According to Heather Kohos, founder of The Shift LA, clear communication is crucial to all successful relationships, including friendship. “Generally speaking, someone not initiating plans means we’ve never asked them to, they aren’t capable of taking the lead, or they are worried about not meeting our expectations,” she explains. “Look at your needs and values with this relationship and realize you might not be communicating [those values] correctly with this friend.”
Rogers adds that speaking with your friend directly will only strengthen your bond. “Create an agreement to discuss this issue or issues with them. Doing so will help establish greater intimacy and friendship with them, and your relationship with one another,” he notes.
If you are having any doubts about the friendship, one way to seek clarity is to take a break from making plans and see what happens. “If your friend constantly relies on you … to make plans and you are utterly sick of it, stop calling,” says Dubuque. Sometimes just taking a break can ease the frustration and help you see the situation more clearly before one of you reaches out.

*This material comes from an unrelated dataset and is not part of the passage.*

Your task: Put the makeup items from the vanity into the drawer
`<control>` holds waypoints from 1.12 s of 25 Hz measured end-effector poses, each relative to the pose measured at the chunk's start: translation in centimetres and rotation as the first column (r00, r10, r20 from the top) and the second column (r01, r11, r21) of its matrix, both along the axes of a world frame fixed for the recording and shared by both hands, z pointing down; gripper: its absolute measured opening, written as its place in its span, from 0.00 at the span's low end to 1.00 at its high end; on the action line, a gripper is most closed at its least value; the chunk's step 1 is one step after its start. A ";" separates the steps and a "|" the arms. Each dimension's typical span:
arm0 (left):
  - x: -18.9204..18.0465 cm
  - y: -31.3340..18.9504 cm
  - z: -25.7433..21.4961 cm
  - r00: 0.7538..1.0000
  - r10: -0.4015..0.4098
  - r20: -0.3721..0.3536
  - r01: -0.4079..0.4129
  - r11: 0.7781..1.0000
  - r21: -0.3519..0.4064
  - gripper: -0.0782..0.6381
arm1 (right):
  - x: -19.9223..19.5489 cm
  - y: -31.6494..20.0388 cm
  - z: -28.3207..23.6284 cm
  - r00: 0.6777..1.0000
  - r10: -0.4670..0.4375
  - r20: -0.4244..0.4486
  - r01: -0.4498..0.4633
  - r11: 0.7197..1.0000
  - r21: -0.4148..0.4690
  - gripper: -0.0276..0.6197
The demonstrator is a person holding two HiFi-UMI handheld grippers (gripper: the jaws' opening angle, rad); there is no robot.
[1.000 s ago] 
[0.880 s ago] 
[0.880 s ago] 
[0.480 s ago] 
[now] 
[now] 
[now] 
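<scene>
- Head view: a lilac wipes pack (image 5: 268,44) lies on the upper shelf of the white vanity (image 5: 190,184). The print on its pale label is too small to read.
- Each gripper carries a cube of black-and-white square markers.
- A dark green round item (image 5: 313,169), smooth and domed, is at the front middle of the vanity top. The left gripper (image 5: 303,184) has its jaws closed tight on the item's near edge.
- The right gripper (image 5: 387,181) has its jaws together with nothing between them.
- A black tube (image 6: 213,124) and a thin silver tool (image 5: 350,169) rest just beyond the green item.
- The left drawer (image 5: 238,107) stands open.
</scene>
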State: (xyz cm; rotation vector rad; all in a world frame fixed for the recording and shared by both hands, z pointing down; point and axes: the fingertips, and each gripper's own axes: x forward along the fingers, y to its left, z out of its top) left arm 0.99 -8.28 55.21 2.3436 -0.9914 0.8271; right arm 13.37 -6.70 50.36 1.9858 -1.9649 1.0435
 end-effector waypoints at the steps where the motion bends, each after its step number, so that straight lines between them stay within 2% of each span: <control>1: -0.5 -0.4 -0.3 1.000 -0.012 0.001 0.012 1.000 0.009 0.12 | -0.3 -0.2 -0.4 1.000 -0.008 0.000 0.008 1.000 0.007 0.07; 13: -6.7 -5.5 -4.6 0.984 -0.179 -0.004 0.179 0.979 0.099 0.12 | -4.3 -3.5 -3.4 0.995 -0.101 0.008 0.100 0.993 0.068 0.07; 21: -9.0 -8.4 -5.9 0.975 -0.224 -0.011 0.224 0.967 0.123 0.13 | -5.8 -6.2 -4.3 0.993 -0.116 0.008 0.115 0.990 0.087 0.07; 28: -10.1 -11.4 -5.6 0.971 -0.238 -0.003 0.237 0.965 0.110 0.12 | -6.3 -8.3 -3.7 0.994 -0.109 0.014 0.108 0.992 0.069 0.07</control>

It’s important to feel that the investment you make in a friendship feels equal. If the scale of balance tips more in one direction and you begin to notice a lack of effort from the other side, then it’s time to access your options. Consider the other person’s situation and evaluate what could be affecting their lack of effort in your friendship. Decide whether or not you are comfortable with your existing dynamic. And if you’re not, don’t be afraid to confront your friend. A relationship can only become stronger from open and honest communication.